Aim of the exercise: Your task is to quote the listing below exactly, beginning with its first line and ending on the line bearing "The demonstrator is".
↓
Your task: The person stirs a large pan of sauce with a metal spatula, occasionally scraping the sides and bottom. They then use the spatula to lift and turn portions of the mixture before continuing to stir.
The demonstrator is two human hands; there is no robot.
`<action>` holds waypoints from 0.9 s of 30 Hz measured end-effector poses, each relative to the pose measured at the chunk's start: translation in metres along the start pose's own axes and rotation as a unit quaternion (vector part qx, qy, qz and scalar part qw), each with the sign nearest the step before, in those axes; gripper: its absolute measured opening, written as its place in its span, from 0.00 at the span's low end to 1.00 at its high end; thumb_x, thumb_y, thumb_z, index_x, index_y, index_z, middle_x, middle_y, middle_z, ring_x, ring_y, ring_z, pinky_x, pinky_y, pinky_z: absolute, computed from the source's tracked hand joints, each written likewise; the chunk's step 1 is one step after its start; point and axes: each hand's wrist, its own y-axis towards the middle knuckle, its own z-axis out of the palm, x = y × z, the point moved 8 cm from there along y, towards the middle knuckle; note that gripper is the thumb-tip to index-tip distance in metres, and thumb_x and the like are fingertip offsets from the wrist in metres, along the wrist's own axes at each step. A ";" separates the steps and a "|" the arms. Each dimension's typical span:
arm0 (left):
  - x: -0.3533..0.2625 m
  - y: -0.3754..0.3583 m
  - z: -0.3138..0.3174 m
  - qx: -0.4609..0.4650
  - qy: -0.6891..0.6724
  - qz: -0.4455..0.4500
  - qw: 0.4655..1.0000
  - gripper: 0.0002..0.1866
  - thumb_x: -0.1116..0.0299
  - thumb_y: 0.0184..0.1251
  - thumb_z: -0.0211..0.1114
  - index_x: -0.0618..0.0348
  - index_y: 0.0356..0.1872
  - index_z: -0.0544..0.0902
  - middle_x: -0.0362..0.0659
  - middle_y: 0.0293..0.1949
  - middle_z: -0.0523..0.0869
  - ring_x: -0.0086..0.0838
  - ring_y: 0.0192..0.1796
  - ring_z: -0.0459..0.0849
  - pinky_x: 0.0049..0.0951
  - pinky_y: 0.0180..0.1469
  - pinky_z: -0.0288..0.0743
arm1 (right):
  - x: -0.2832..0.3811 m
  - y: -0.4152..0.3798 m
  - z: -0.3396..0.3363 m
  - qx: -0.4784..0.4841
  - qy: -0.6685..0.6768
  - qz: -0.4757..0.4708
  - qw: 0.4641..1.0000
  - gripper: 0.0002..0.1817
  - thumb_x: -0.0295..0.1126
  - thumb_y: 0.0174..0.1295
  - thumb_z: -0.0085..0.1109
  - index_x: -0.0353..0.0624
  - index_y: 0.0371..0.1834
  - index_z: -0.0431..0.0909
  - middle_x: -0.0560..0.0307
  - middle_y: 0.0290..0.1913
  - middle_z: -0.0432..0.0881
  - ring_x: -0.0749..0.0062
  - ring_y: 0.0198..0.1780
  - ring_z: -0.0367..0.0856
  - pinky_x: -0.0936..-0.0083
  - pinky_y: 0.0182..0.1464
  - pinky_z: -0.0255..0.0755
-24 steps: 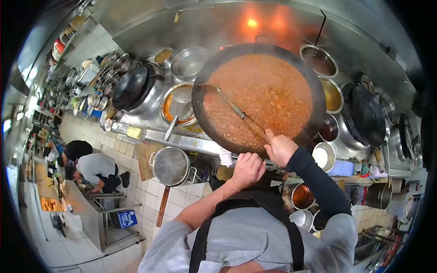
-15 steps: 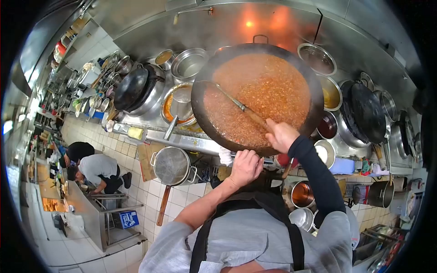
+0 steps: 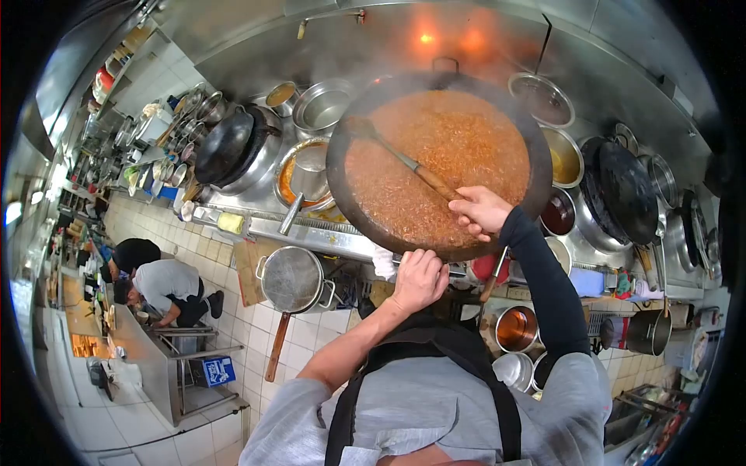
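A very large dark wok [image 3: 353, 203] holds steaming reddish-brown food [image 3: 458, 144] with small pieces in it. My right hand [image 3: 482, 212] is closed round the wooden handle of a long metal ladle [image 3: 404, 161], over the lower right part of the food. The ladle's head rests at the wok's upper left side, blurred by steam. At the wok's near rim is my left hand [image 3: 420, 279], fingers curled against the edge; a white cloth [image 3: 383, 262] shows just left of it.
Left of the wok stand a pot with orange liquid [image 3: 287, 180], a steel bowl [image 3: 325, 109] and a dark wok [image 3: 224, 150]. A strainer [image 3: 291, 279] lies over a pot below. More dark woks [image 3: 628, 192] are at the right. Two people [image 3: 167, 291] bend over a counter at far left.
My right hand has moved slightly to the right and up with the ladle, whose head is now more raised at the wok's left side. My left hand has barely moved.
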 end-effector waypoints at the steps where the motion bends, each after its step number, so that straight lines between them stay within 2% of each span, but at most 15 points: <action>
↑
Your solution:
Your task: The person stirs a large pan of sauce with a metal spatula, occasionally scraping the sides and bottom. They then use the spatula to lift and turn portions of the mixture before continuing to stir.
The demonstrator is two human hands; there is no robot.

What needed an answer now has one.